# ABOUT THIS EXERCISE
Output the complete listing exactly, please, and keep the pictures out of it.

# DATA SHOWN
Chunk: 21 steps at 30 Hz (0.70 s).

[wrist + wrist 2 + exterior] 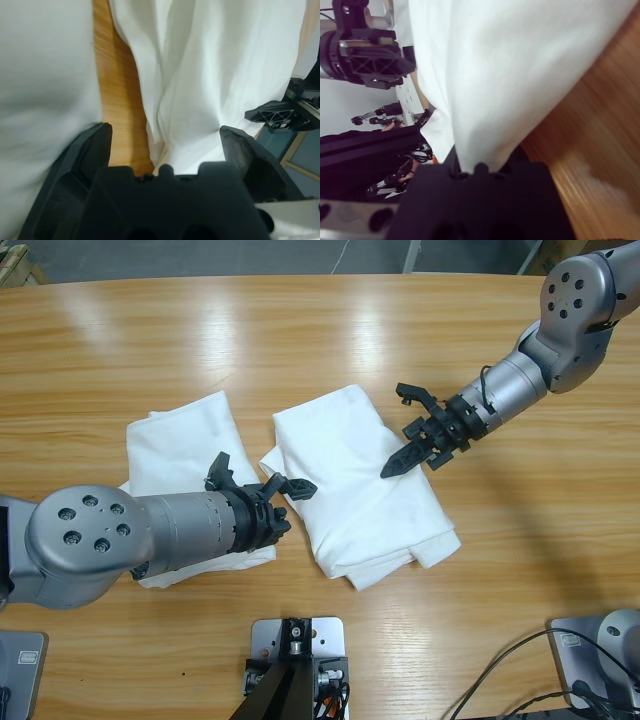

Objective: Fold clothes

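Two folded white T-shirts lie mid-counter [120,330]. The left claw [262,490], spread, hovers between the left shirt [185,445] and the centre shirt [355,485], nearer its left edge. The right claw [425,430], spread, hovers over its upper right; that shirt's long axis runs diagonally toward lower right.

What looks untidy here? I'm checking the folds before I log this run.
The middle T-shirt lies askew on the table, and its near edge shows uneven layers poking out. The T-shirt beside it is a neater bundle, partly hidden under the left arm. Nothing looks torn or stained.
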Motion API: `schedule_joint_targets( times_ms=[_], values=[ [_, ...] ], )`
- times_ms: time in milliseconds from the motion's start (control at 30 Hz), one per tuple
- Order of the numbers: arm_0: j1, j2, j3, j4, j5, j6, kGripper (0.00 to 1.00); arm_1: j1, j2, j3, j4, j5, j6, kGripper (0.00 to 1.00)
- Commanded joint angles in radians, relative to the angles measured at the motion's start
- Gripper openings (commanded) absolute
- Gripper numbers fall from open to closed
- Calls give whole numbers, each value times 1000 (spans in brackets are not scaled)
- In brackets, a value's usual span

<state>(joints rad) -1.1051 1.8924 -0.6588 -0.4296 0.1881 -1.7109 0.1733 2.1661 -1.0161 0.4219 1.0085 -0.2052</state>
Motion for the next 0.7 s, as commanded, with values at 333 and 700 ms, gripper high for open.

# TASK OUTPUT
Chunk: 21 steps at 30 Hz (0.70 s).

[wrist + wrist 2 + exterior] 

Objective: Fold clothes

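Two folded white T-shirts lie mid-counter [120,330]. The left claw [262,490], spread, hovers between the left shirt [185,445] and the centre shirt [355,485], nearer its left edge. The right claw [425,430], spread, hovers over its upper right; that shirt's long axis runs diagonally toward lower right.

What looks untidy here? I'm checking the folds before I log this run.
The middle T-shirt lies askew on the table, and its near edge shows uneven layers poking out. The T-shirt beside it is a neater bundle, partly hidden under the left arm. Nothing looks torn or stained.
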Motion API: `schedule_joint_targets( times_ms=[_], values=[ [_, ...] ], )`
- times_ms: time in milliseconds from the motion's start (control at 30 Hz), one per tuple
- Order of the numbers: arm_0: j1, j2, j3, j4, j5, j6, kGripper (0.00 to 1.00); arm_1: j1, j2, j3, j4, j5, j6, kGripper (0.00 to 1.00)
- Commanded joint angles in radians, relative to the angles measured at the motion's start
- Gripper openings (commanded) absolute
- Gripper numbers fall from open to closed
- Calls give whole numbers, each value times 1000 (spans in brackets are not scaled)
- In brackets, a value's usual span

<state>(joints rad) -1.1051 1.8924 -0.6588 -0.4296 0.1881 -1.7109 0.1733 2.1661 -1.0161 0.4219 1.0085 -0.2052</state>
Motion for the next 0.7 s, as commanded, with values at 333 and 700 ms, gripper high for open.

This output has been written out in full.